Als kleines Highlight kann man das Mittagessen beschreiben. Die Häppchen waren exzellent. Ein bisschen Smalltalk und vielleicht gar Networking (?!?) wurde hier gar betrieben. Doch, oh weh. Das mit dem Kaffee, das war dann schon wieder schwierig. Das sollte man eben nicht so machen.

Die Atmosphäre

Ich würde die Atmosphäre mit „gewollt-locker-aber-doch-juristensteif“ bezeichnen. 95% der Teilnehmer erschienen im Anzug. Und dann hieß es „Aber kein Krawattenzwang!“ – das sollte wohl witzig sein. Lustige Aufforderungen beim morgendlichen Assembling wie „Und jetzt tritt jeder Zweite einen Schritt vor und einen nach Links und unterhält sich mal mit der Person, die dann dort steht. Sie sollen ja auch Leute kennenlernen, har, har“ unterstrichen dies ebenso wie die folgenden Begebenheit: Ein Mann stellte sich mir vor und sagte „Günther, Guten Morgen“. Antwort: „Moin, ich bin Nina.“ Darauf traf mich dann eine sehr akzentuierte Entgegnung mit entsprechendem Blick, nämlich „Günther ist mein Nachname!“. Ratter, ratter. Ach ja. Ich war augenscheinlich gar nicht bei einem BarCamp und auch nicht in Hamburg. Ich war auf einer Juristenkonferenz und zwar in Frankfurt. Also, schnell den Schalter für Standesgepflogenheiten anknipsen: „Entschuldigen Sie bitte Herr Kollege.
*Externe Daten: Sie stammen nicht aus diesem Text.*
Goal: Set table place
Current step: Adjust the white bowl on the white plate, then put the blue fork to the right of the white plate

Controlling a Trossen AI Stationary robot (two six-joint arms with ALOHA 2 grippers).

Meine Name ist Rechtsanwältin Nina Diercks, ich bin sehr erfreut Sie kennen zu lernen“. Ach, ach, BarCamp ja, aber bitte doch nicht so viel, dass man auf die Idee kommen könne, etwa zu duzen… und dass ich bei dem Namen nicht gleich erkannte, dass es sich nur um den Nachnamen handeln könne… (Anm. d. Red.: Der Name der Person wurde von der Redaktion geändert).

Die Inhalte

Die Sessions, an denen ich teilnahm, waren thematisch durchaus gelungen und boten Mehrwert: 1. Die Doppel-Veranstaltung zur geplanten EU-Datenschutz-Grundverordnung mit Lars Dietze vom eco-Verband und Bettina Robrecht von der SCHUFA Holding AG, die Session „Datensammler im Web – Was bedeutet „Do not Track“ für Werbung und Widgets“ von Ninja Marnau, ULD Schleswig-Holstein sowie schließlich die Diskussionsrunde vom Kollegen Krieg, Legal Counsel Lumesse AG und Hrsg vom Blog kriegs-recht.de mit der Fragestellung „Juristen und Social Media – Lohnt sich der Einsatz“ (Anm. der Red. Quatsch! Alles Quatsch! Das Internet ist bald tot und Social Media nur ein Hype! Oder so…).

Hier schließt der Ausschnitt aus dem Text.